While the abolition of the GLC was highly controversial, the abolition of the MCCs was much less so. The Liberal Party leader David Steel had supported abolition of the MCCs in his 1981 conference speech. The government's stated reasons for the abolition of the MCCs were based on efficiency and their overspending.

However the fact that all of the county councils were controlled by the Labour Party led to accusations that their abolition was motivated by party politics:[19] the general secretary of Nalgo described it as a "completely cynical manoeuvre".[20][21] Merseyside in particular put up a struggle against abolition. Most of the functions of the MCCs passed either to the metropolitan borough councils, or to joint boards. Some assets were given to residuary bodies for disposal. The split of functions from the metropolitan county councils was as follows:[22]

Special joint arrangements Grants to voluntary bodies, roads and traffic management, waste disposal, airports
Joint boards Fire, police, public transport
Quangos Arts, pensions and debt, sport
District councils Arts, civil defence, planning, trading standards, parks, tourism, archives, industrial assistance, highways

Current status

The metropolitan counties are sometimes referred to as "former metropolitan counties",[23][24] although this description is not entirely correct. The county councils were abolished, but under the Local Government Act 1972, the counties themselves remain in existence,[25][26] although they no longer exist in ISO 3166-2:GB as extant administrative subdivisions.

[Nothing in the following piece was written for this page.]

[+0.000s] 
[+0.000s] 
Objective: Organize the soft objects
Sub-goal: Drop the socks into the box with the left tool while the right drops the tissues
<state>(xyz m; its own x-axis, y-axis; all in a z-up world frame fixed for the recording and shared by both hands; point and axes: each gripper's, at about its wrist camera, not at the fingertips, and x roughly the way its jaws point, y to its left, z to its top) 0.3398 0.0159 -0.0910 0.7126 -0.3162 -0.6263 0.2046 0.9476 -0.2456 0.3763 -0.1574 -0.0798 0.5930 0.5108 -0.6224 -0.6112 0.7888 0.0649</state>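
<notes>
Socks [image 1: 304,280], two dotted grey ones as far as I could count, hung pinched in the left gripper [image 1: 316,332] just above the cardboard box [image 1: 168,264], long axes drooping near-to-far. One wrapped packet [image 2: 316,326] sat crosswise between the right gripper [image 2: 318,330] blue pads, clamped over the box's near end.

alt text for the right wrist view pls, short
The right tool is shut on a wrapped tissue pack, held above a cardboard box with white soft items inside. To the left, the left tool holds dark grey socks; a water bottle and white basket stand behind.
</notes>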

By virtue of the Lieutenancies Act 1997 they remain as ceremonial counties (sometimes called 'geographic counties') which have an appointed Lord Lieutenant. They are also used in certain government statistics, although they no longer appear on Ordnance Survey maps, which show the individual metropolitan boroughs.

Some local services are still run on a metropolitan county-wide basis, administered by statutory joint boards[27] and special joint arrangements; these include policing (by joint police authorities), fire services, public transport (by passenger transport executives) and waste disposal (in Merseyside and Greater Manchester). These joint boards are made up of councillors appointed by the boroughs. Since 2000, the metropolitan counties have been used as the areas of joint Local Transport Plans.[28][29][30]

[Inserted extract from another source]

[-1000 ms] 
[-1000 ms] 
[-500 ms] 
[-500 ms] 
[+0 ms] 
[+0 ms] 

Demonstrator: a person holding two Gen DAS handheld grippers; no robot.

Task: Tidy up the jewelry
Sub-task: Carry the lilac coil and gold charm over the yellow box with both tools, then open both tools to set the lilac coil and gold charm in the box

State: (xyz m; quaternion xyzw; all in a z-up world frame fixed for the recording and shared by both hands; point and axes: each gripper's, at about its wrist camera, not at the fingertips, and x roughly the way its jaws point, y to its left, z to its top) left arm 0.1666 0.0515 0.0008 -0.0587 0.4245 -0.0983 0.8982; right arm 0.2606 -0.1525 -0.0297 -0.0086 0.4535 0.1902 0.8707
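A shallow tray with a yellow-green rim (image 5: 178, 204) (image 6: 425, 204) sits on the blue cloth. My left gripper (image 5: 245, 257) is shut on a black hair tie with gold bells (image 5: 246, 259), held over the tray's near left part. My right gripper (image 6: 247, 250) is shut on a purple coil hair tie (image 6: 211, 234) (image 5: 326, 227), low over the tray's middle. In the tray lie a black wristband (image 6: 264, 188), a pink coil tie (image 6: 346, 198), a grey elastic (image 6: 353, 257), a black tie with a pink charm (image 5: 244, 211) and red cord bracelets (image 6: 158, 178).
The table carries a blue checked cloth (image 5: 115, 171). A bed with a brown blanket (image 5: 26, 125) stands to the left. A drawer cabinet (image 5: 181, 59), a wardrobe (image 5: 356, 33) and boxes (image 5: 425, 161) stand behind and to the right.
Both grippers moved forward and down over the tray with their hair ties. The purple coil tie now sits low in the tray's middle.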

In 1999, following a successful referendum, the Labour government under Tony Blair legislated to create a strategic authority for London (the Greater London Authority). Despite some talk of doing so, no bodies were established to replace the MCCs. The Blair government instead pursued the idea of elected Regional Assemblies, although after an unsuccessful referendum in the most positive region, the North East, this idea now has few proponents. The idea of city regions has been proposed subsequently, although the 2006 local government white paper had no firm proposals for formal recognition of this concept. This changed in 2010 when the Government accepted a proposal from the Association of Greater Manchester Authorities to establish a Greater Manchester Combined Authority as an indirectly elected, top tier, strategic authority for Greater Manchester.[31] In 2014 similar indirectly elected combined authorities were established for the metropolitan counties of South Yorkshire and West Yorkshire, and two combined authorities were established which each covered a metropolitan county and adjacent non-metropolitan districts: the Liverpool City Region Combined Authority for Merseyside and the Borough of Halton unitary authority, and the North East Combined Authority for Tyne and Wear and the unitary authorities of County Durham and Northumberland. In 2017 the West Midlands Combined Authority was established for the West Midlands county. Many of these new combined authorities have elected or are in the process of electing authority-wide regional mayors.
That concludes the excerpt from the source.